ROMPECORAZONES

ROMPECORAZONES

¡EY! ¿Qué tal? Me llamo Frank y os voy a explicar el cómo casi muero por mi mala suerte en el amor.
Todo empezó con un lunes interminable, yo permanecía sentado en mi silla, en primera fila, y de repente entro ella. Ella era una chica alta, rubia, con ojos azules y cuando entro por la puerta me empezaron a entrar unas maripositas y desde aquel momento supe que era mi chica perfecta. Empecé hablar con ella y comencé a mandarle mensajes por whatsapp y me iba dejando vistos hasta que un día se hartó y me dijo que me olvidase de ella ya que mi amor no era correspondido. Me quedé bastante destrozado y no levanté cabeza hasta que un día en la clase de química la profe nos dijo que nosotras las lombrices teníamos 7 corazones. Me fui a casa y me olvidé de aquella chica, ya que tengo tantos corazones podría ser un muejeriego de cuidado. Aunque había un problema fui al espejo y me miré y vi mi cara desastrosa de monstruo que me quedé flipando. Una boca con unos dientes pequeños y después unas más grandes que daban miedo. Y ahora que me he puesto a pensar os voy a explicar como perdí mi séptimo corazón. Estaba yo reptando por el suelo y vi una chica muy atractiva con un cuerpo viscoso y un poco repugnante como a mi me gusta y fui a pedirle una cita. La invité al bufet libre del humano que es el intestino y entonces ella se puso muy contenta.
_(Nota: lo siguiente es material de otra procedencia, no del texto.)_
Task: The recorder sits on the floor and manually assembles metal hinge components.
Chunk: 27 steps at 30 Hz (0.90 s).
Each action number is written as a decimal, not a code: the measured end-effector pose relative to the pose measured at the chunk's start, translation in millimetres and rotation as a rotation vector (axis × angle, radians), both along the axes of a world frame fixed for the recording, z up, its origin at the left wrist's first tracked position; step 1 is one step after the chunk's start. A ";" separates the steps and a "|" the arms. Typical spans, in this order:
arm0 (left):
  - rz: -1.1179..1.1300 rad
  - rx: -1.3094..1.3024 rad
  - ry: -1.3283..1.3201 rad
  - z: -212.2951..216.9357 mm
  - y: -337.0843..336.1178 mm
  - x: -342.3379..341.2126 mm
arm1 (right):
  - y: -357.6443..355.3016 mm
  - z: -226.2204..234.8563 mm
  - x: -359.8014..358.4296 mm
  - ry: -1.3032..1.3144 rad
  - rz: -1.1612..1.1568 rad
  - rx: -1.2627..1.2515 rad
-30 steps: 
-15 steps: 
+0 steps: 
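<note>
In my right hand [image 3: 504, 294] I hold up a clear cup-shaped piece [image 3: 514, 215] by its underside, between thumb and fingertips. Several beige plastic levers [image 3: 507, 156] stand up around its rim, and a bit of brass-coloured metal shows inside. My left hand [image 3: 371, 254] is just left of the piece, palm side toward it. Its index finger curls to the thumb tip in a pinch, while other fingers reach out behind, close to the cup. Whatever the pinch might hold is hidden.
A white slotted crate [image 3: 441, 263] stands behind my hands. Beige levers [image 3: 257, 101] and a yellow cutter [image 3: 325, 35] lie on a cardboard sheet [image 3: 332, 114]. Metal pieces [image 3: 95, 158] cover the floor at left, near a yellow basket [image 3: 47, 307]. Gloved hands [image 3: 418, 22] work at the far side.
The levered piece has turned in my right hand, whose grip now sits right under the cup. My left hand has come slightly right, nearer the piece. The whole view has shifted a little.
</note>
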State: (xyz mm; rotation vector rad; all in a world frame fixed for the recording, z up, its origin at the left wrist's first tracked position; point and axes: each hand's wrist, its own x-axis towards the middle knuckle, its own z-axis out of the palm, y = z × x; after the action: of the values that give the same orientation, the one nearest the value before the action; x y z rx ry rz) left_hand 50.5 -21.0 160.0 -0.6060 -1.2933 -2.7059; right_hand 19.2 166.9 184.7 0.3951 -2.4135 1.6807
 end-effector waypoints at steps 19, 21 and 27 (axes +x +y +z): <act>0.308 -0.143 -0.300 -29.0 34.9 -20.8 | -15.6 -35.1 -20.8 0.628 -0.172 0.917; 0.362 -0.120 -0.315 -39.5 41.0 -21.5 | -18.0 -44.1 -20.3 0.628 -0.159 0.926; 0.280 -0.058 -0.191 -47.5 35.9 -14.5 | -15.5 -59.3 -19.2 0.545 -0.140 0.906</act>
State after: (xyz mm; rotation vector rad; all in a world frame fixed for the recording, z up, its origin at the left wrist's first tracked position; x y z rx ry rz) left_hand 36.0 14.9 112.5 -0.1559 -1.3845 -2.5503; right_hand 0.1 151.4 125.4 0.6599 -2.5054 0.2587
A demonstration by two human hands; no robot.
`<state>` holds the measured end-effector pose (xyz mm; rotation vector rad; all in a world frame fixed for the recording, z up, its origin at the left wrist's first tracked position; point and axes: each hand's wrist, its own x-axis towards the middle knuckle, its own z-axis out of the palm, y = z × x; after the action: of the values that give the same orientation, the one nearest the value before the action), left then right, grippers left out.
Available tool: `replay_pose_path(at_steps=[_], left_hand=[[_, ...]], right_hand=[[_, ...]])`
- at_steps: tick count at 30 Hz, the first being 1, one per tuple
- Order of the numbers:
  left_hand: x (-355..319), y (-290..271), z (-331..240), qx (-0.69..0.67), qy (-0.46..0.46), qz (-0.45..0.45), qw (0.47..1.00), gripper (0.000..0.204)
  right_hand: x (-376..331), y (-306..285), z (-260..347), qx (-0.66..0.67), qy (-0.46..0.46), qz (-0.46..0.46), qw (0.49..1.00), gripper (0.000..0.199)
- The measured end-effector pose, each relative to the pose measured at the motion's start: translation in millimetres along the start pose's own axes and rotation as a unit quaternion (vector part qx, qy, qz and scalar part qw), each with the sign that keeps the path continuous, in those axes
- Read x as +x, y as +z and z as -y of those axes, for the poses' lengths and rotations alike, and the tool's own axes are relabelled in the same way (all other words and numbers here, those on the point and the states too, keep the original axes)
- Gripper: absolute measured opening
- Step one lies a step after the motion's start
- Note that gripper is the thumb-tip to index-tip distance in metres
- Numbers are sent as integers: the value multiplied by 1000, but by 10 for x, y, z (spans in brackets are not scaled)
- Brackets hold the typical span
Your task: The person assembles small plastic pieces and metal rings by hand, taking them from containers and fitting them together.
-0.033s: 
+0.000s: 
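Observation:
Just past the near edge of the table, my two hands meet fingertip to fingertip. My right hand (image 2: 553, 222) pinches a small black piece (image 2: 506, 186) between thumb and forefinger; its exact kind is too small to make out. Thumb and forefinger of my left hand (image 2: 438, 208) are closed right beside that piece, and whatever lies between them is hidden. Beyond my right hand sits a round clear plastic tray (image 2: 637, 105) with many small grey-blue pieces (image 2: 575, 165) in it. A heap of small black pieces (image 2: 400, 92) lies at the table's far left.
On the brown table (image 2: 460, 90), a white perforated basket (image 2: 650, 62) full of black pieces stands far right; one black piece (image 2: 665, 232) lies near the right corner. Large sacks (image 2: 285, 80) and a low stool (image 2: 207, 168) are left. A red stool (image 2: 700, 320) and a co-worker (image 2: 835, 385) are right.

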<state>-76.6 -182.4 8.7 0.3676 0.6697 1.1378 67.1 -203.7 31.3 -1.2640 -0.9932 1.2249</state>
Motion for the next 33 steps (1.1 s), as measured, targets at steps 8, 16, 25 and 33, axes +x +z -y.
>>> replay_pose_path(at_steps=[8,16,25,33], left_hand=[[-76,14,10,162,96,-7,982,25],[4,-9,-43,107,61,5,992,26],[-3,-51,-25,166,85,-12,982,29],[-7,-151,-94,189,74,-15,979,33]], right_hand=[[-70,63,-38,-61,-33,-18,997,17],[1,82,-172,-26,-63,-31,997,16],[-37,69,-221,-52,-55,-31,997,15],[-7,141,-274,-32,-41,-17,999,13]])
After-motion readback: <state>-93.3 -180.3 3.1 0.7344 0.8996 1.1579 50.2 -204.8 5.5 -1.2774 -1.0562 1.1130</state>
Una vez allí comimos un poco de cereales, pasta y de postres yogur con chocolate. Cuando me acerqué a ella para besarla de repente oímos un intenso ruido que nos llevo fuera del cuerpo. Al pobre le sentó mal la comida. Salí disparado con la mala suerte de que por allí pasaba un crio y me aplastó.
Y os preguntaréis ¿como cuento la historia?